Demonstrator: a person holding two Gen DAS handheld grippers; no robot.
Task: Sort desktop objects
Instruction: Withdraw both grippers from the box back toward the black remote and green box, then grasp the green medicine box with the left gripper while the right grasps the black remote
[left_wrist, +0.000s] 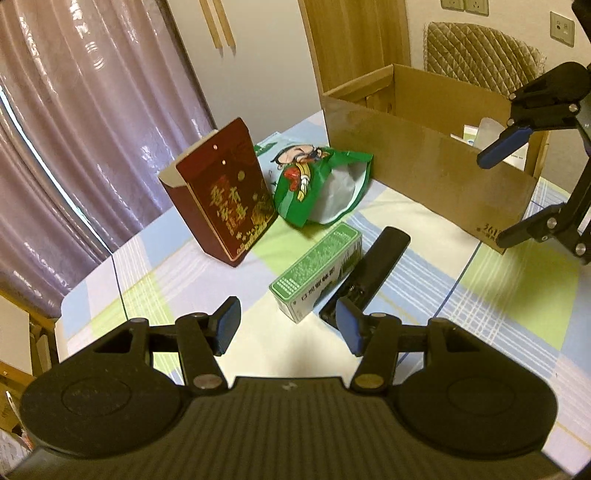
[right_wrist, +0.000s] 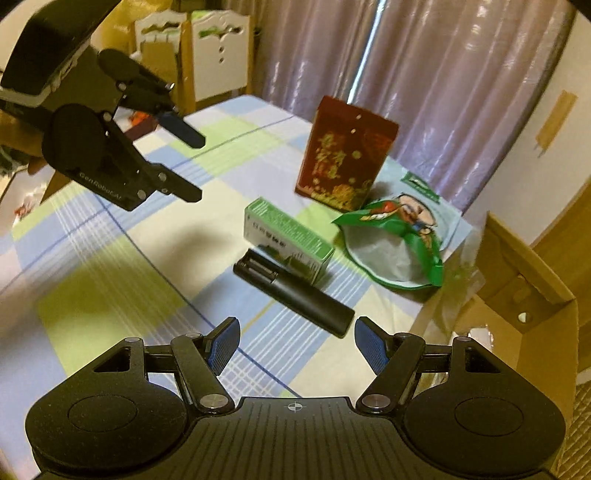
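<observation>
1. Your left hand-held gripper (left_wrist: 290, 326) hangs over the near part of the desk (left_wrist: 406, 332), its jaws partly apart with nothing between them.
2. Far left, the dark red box (left_wrist: 225, 195) stands on end. A knock from either gripper would likely tip it onto the green snack bag (left_wrist: 321, 184) lying just to its right.
3. The bag looks open and limp. Pinch one loose edge and it may slip out or spill on the way to the cardboard box (left_wrist: 424, 162).
4. Nearer you, the green and white carton (left_wrist: 317, 273) and the black remote (left_wrist: 369, 273) lie side by side, touching or nearly so. With jaws this narrow, coming down on the carton could catch the remote and drag both.
5. The remote's near end looks open, with its battery bay showing in the right wrist view. Gripping there risks slipping.
6. Your right hand-held gripper (right_wrist: 295, 345) hovers just near of the remote, jaws moderately wide and empty. Both grippers face the same pair, so they may collide.
7. The cardboard box sits at the far right with something already inside.
</observation>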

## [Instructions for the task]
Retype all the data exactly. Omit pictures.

## [Solved problem]
Demonstrator: a person holding two Gen DAS handheld grippers; no robot.
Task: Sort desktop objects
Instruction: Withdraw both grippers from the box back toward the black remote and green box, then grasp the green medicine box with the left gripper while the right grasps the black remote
[left_wrist, +0.000s] 
[right_wrist, +0.000s] 
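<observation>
1. Your left hand-held gripper (left_wrist: 290, 326) hangs over the near part of the desk (left_wrist: 406, 332), its jaws partly apart with nothing between them.
2. Far left, the dark red box (left_wrist: 225, 195) stands on end. A knock from either gripper would likely tip it onto the green snack bag (left_wrist: 321, 184) lying just to its right.
3. The bag looks open and limp. Pinch one loose edge and it may slip out or spill on the way to the cardboard box (left_wrist: 424, 162).
4. Nearer you, the green and white carton (left_wrist: 317, 273) and the black remote (left_wrist: 369, 273) lie side by side, touching or nearly so. With jaws this narrow, coming down on the carton could catch the remote and drag both.
5. The remote's near end looks open, with its battery bay showing in the right wrist view. Gripping there risks slipping.
6. Your right hand-held gripper (right_wrist: 295, 345) hovers just near of the remote, jaws moderately wide and empty. Both grippers face the same pair, so they may collide.
7. The cardboard box sits at the far right with something already inside.
</observation>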

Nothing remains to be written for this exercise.